Smart highways are the way to safer traffic that is more fluid and efficient

For some time, the phrase “smart highways” has taken on numerous technologies and all sorts of proposals. Some of them are more realistic and feasible, while others are not so much. This includes everything from new systems for visual signage and generating energy to technologies linked to self-driving vehicles and electric vehicles, as well as the implementation of systems for roadway taxation and electronic tolls whose rates can vary in real time depending on the traffic conditions or electricity consumption of the vehicles driving on a certain road.

Charging electric car batteries as they drive without stopping is one of the most highly studied proposals due to its potential to extend the range of electric cars. There are currently various developments and facilities being tested, such as the European Union’s FABRIC program. In some cases, charging by induction (wirelessly transmitting electricity, similarly to how electric toothbrushes or some cellphones work) is used, and in others, the use of electromagnetic pulses is being studied, a more powerful yet more delicate method. In both cases, the goal is to transfer electricity from the ground to the batteries in electrical vehicles “without touching them,” whether they are parked, stopped at a red light, or driving in a specific lane of the highway.

Other developments examine charging batteries by contact.This is the case for buses on line 109 in Hamburg (which recharge their batteries at bus stops) or the electrified section of the autobahn in the German state of Hessia, with one lane designated for commercial vehicles. This variant consists in supplying electricity to hybrid trucks through an overhead wire, as used by trains. When the truck moves into an electrified lane, a pantograph unfolds, and the truck starts running on its electric motor, reducing gas usage and emissions. To travel in the other lanes, the truck uses the gas motor.

In addition to supplying energy to vehicles, highways also have the potential to produce electricity and clean energy. Proposals in this direction consider installing small wind turbines located on the guardrails, which turn as vehicles go by. Surfaces have also been designed with solar panels to produce electricity for urban and interurban roadways, while the vibration and pressure produced by passing vehicles can be turned into electricity by incorporating piezoelectric materials into the asphalt.

The electricity produced by highway is applicable to the roadway’s very own energetic needs: illumination for signs, lighting, electronic tolls, and sensors and cameras. It would also be used to power using electrosensitive paint to change horizontal signage dynamically. In this case, it is about modifying the paint on the asphalt. That way, it would be possible to change the markings and lines on the roads depending on traffic needs and statuses; for example, making broken lines into solid lines, opening or closing two-way lanes, or changing the configuration of lanes to monitor entrances and exits according to traffic density on the road as well as its connections to avoid bottlenecks.

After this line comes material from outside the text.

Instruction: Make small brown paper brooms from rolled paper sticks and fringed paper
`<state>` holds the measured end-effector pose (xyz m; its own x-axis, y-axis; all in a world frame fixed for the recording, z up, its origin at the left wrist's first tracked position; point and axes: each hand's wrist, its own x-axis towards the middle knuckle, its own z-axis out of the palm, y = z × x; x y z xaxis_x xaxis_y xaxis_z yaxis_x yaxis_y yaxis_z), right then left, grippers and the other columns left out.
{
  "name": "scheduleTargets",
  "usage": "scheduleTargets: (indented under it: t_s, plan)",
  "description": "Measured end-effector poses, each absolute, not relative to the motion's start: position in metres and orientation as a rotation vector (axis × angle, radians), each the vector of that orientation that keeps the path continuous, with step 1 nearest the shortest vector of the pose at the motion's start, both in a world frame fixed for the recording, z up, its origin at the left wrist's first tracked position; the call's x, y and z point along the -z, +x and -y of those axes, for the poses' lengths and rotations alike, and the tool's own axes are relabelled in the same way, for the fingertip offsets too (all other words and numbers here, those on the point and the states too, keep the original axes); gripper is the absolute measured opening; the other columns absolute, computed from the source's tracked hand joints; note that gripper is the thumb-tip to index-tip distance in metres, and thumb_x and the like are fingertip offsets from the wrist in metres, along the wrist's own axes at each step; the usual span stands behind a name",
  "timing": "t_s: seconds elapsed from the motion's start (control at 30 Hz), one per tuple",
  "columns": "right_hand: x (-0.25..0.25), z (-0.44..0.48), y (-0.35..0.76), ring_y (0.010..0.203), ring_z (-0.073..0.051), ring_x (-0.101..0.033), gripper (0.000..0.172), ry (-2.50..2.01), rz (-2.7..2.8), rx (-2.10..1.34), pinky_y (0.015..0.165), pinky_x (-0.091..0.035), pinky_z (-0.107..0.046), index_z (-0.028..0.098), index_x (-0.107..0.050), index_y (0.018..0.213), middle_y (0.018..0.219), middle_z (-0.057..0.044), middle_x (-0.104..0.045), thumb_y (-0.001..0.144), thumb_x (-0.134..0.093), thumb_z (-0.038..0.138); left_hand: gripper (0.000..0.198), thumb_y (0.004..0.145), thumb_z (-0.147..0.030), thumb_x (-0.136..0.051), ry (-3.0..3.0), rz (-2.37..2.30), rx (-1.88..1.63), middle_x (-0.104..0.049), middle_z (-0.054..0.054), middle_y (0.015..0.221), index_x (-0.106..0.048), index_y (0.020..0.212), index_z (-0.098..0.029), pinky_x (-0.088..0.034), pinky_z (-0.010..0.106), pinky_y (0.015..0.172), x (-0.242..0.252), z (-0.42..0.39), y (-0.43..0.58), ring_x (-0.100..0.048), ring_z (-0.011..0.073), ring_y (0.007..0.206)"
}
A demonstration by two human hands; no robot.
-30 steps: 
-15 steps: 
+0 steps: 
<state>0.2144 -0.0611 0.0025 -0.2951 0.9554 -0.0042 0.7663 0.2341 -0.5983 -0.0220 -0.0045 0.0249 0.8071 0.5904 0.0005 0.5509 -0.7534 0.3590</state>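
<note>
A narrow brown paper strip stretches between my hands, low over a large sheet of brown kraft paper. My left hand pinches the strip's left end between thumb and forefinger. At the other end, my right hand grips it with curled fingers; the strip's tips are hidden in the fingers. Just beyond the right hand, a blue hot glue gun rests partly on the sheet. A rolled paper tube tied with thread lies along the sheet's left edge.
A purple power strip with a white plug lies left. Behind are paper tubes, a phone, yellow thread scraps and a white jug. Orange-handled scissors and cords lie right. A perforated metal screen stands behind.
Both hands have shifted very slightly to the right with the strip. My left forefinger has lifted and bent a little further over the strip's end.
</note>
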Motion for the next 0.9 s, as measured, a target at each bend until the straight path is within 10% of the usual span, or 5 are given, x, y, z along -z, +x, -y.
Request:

Applying heat sensitive paint,which is only visible when temperatures are about or below zero, will enable visually alerting drivers (through figures on the asphalt) about the risk of ice on the road. Using highly reflective paint and luminescent paint (which recharges with daylight) along with LED lighting systems that anticipate the arrival of the vehicle will reduce energetic use on the roads.

Using sensors and image recognition systems through artificial intelligence would enable monitoring the state of the roadway in real time, detecting accidents and changes in its surface, such as the appearance of cracks or potholes. Combining an image recognition system with systems for self-driving vehicle maintenance and self-repairing asphalt will lengthen the life span of the pavement and reduce repair times and costs significantly.

One example of self-repairing asphalt was developed by civil engineer Erik Schlangen, which incorporates steel wool fibers in the asphalt mix. When a crack appears or when gravel starts to wear away, an induction machine heats the steel fibers. The heat is transferred from the metal fibers to the asphalt and melts it, making it flow into the cracks and set the loose gravel again.

A road surface that is in good condition will allow self-driving vehicles to drive at higher speeds than currently possible safely and efficiently, even driving without a speed limit, thus eliminating bottlenecks and reducing travel times. This requires updating highways, traffic signals designed for self-driving cars, and the electronic toll system and open tolls so that vehicles can travel freely without needing to stop.